You are viewing a plain text version of this content. The canonical link for it is here.

Posted to mapreduce-user@hadoop.apache.org by Elton Pinto <ep...@gmail.com> on 2010/09/09 20:42:14 UTC

TOTAL_LAUNCHED_MAPS Counter

Does anyone know the difference between the Hadoop counter
TOTAL_LAUNCHED_MAPS and the "mapred.map.tasks" parameter available in the
JobConf?

We're seeing some situations where these two don't match up, and so we're
dropping data between jobs. We know we're dropping data because the bytes
written to HDFS in the first job doesn't match up with the number of bytes
read into the second job, and the number of input files is equivalent to
"mapred.map.tasks". And it is dropping legitimate data upon further analysis
(not duplicate data from speculative execution or anything like that -
speculative execution not likely to happen in these jobs to be honest though
because they're so fast).

Unfortunately, we run so many jobs that the JobTracker doesn't show us logs
older than maybe 20 minutes ago so it's really hard to catch this problem in
progress.

Thanks,

Elton

eptiger@gmail.com
epinto@alumni.cs.utexas.edu
http://www.eltonpinto.net/

Re: TOTAL_LAUNCHED_MAPS Counter

Posted by Elton Pinto <ep...@gmail.com>.

Just a follow-up: you were right. It was the speculative execution tasks. It
turns out that because we weren't using the OutputCollector we had a race
condition under speculative execution. We are going to re-factor to use the
OutputCollector, but in the meantime we just turned off speculative
execution.

Thanks,

Elton

On Thu, Sep 9, 2010 at 11:56 AM, Allen Wittenauer
<aw...@linkedin.com>wrote:

>
> On Sep 9, 2010, at 11:42 AM, Elton Pinto wrote:
>
> > Does anyone know the difference between the Hadoop counter
> TOTAL_LAUNCHED_MAPS and the "mapred.map.tasks" parameter available in the
> JobConf?
>
> mapred.map.tasks is what Hadoop thinks you need at a minimum.
>
> TOTAL_LAUNCHED_MAPS will be all map task attempts, including speculative
> execution and task recovery.
>
>
> > We're seeing some situations where these two don't match up, and so we're
> dropping data between jobs.
>
> ... which given the above is fairly normal.
>
> > We know we're dropping data because the bytes written to HDFS in the
> first job doesn't match up with the number of bytes read into the second
> job, and the number of input files is equivalent to "mapred.map.tasks".
>
> I'm fairly certain that the byte counters include all written bytes,
> including data that is essentially thrown away due to the above.
>
> > And it is dropping legitimate data upon further analysis (not duplicate
> data from speculative execution or anything like that - speculative
> execution not likely to happen in these jobs to be honest though because
> they're so fast).
>
> It doesn't matter how fast.  Depending upon which version of Hadoop, it may
> launch speculatives if there are task cycles.  For example, I'm looking at a
> job on our grid right now that has 300 map tasks that average 40 seconds.
>  It got 96 spec exec tasks to go with those 300, for a total of 396 map
> tasks.
>
> > Unfortunately, we run so many jobs that the JobTracker doesn't show us
> logs older than maybe 20 minutes ago so it's really hard to catch this
> problem in progress.
>
> All of the log data should still be on the job tracker.  You just can't use
> the GUI to see it. :)
>
>

Re: TOTAL_LAUNCHED_MAPS Counter

Posted by Allen Wittenauer <aw...@linkedin.com>.

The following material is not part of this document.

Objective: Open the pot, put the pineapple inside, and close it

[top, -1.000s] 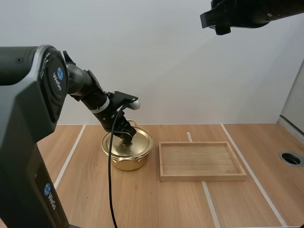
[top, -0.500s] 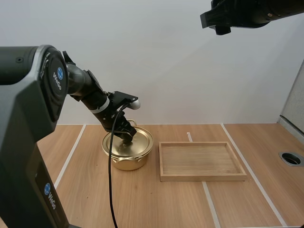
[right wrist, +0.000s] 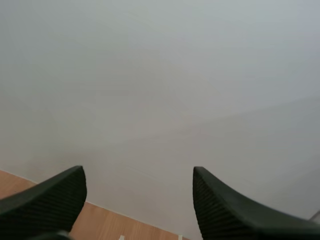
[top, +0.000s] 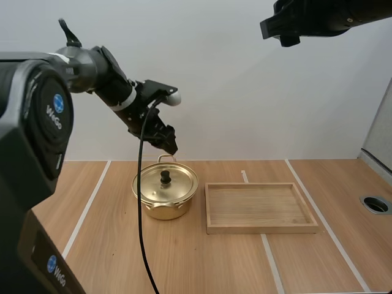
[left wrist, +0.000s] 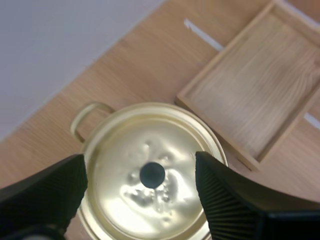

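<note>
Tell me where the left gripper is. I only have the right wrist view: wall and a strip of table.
Observer: The left gripper hangs open above the pot, with the knob centred between its fingers and clear air in between.
Operator: Lid on?
Observer: Yes, the lid sits flat on the pot.
Operator: Anything next to it?
Observer: A wooden tray lies beside the pot, toward the right arm's side, not touching it.

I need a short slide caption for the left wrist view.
Open left gripper above the lidded gold pot, wooden tray beside it.
</note>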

On Sep 9, 2010, at 11:42 AM, Elton Pinto wrote:

> Does anyone know the difference between the Hadoop counter TOTAL_LAUNCHED_MAPS and the "mapred.map.tasks" parameter available in the JobConf? 

mapred.map.tasks is what Hadoop thinks you need at a minimum.

TOTAL_LAUNCHED_MAPS will be all map task attempts, including speculative execution and task recovery.

> We're seeing some situations where these two don't match up, and so we're dropping data between jobs.

... which given the above is fairly normal.

> We know we're dropping data because the bytes written to HDFS in the first job doesn't match up with the number of bytes read into the second job, and the number of input files is equivalent to "mapred.map.tasks".

I'm fairly certain that the byte counters include all written bytes, including data that is essentially thrown away due to the above.

> And it is dropping legitimate data upon further analysis (not duplicate data from speculative execution or anything like that - speculative execution not likely to happen in these jobs to be honest though because they're so fast). 

It doesn't matter how fast.  Depending upon which version of Hadoop, it may launch speculatives if there are task cycles.  For example, I'm looking at a job on our grid right now that has 300 map tasks that average 40 seconds.  It got 96 spec exec tasks to go with those 300, for a total of 396 map tasks.

> Unfortunately, we run so many jobs that the JobTracker doesn't show us logs older than maybe 20 minutes ago so it's really hard to catch this problem in progress.

All of the log data should still be on the job tracker.  You just can't use the GUI to see it. :)